## WORK ORDER
Please report, as a bare number, how many lines below include the string "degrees".

=-=-=

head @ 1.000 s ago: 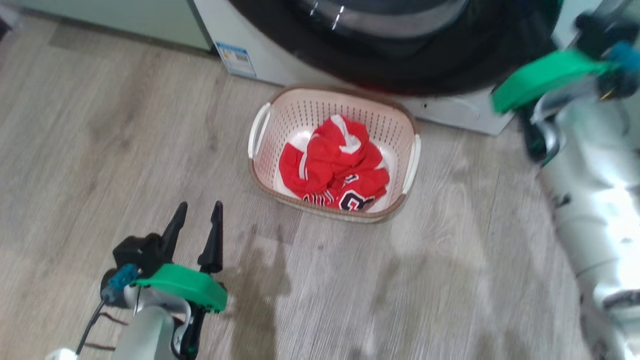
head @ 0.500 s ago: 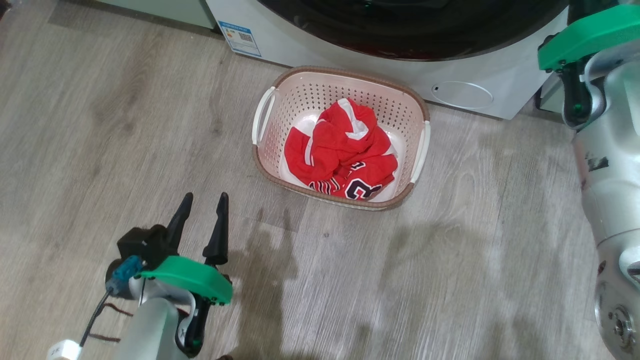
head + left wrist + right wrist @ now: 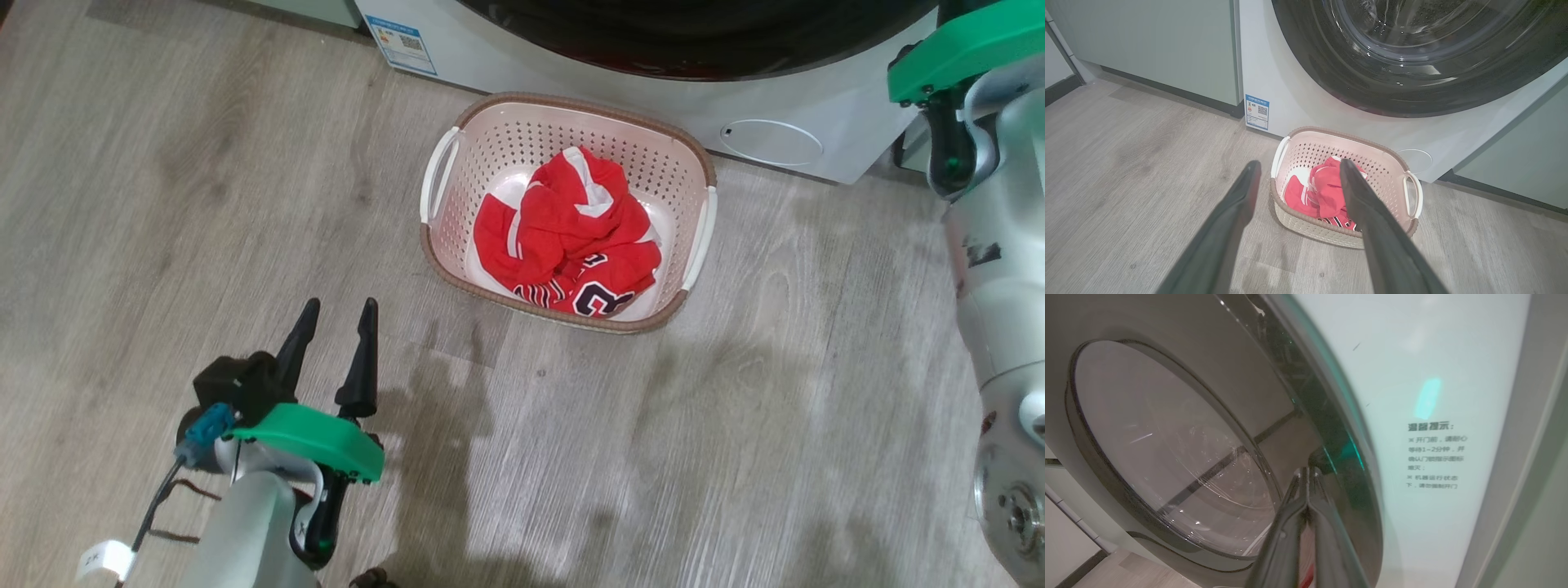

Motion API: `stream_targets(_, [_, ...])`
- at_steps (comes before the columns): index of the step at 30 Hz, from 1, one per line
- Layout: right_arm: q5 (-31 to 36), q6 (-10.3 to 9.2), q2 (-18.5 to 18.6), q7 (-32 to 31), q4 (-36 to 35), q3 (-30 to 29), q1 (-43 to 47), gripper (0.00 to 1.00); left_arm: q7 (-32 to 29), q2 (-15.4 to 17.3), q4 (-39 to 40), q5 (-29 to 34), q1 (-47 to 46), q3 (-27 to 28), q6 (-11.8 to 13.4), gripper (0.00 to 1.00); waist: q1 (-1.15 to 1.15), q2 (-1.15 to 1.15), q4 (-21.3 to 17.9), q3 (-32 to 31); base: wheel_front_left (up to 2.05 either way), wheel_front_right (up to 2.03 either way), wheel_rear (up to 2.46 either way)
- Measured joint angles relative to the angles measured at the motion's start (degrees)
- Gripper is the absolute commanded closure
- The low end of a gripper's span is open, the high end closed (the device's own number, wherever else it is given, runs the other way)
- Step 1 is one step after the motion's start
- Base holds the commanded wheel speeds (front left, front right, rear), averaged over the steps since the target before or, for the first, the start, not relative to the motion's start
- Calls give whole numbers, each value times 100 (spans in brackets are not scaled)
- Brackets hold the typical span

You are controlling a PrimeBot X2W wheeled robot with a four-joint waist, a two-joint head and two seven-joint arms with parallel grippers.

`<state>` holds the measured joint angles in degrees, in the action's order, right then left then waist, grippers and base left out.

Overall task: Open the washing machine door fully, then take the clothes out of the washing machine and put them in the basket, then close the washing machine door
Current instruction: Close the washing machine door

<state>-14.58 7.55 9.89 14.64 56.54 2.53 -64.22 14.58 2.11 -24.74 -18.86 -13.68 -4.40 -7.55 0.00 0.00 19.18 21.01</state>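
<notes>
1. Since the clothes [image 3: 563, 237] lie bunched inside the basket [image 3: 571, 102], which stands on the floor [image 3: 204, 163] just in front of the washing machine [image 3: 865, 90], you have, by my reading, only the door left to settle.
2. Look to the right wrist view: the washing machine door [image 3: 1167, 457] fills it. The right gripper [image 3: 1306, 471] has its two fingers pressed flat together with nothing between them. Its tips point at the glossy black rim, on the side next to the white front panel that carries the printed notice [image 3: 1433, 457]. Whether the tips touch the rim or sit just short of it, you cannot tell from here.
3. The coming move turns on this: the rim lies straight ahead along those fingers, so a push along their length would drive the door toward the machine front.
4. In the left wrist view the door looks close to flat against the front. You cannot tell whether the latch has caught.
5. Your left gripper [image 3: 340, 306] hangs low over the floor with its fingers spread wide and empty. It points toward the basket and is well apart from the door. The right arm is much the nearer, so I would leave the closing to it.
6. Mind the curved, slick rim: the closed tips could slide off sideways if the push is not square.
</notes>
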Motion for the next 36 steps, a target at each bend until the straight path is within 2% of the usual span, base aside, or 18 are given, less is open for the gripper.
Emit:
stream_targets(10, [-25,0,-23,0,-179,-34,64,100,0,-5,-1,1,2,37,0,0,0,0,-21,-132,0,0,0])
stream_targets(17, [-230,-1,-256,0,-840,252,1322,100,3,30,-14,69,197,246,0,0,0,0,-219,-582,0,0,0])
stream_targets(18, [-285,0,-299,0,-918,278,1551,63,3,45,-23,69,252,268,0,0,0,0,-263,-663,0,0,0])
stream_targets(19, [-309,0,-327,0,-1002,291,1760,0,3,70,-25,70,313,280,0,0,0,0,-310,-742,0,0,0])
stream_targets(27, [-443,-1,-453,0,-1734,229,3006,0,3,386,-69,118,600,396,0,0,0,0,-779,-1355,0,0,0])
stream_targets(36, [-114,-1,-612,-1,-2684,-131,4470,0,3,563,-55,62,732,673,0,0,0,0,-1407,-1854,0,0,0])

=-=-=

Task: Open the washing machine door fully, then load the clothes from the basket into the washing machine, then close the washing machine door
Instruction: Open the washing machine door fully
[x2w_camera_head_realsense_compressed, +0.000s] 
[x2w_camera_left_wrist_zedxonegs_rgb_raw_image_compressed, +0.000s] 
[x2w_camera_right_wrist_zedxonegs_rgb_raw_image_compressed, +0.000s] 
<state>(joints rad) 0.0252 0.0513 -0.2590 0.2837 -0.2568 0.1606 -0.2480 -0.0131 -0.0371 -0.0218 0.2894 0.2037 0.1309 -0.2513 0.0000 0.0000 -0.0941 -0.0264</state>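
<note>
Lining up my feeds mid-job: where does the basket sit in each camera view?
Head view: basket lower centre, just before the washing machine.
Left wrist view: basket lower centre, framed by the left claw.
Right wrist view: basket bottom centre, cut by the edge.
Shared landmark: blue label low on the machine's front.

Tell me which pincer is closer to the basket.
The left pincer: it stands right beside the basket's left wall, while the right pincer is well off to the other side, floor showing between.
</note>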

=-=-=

## PROBLEM SOLUTION
2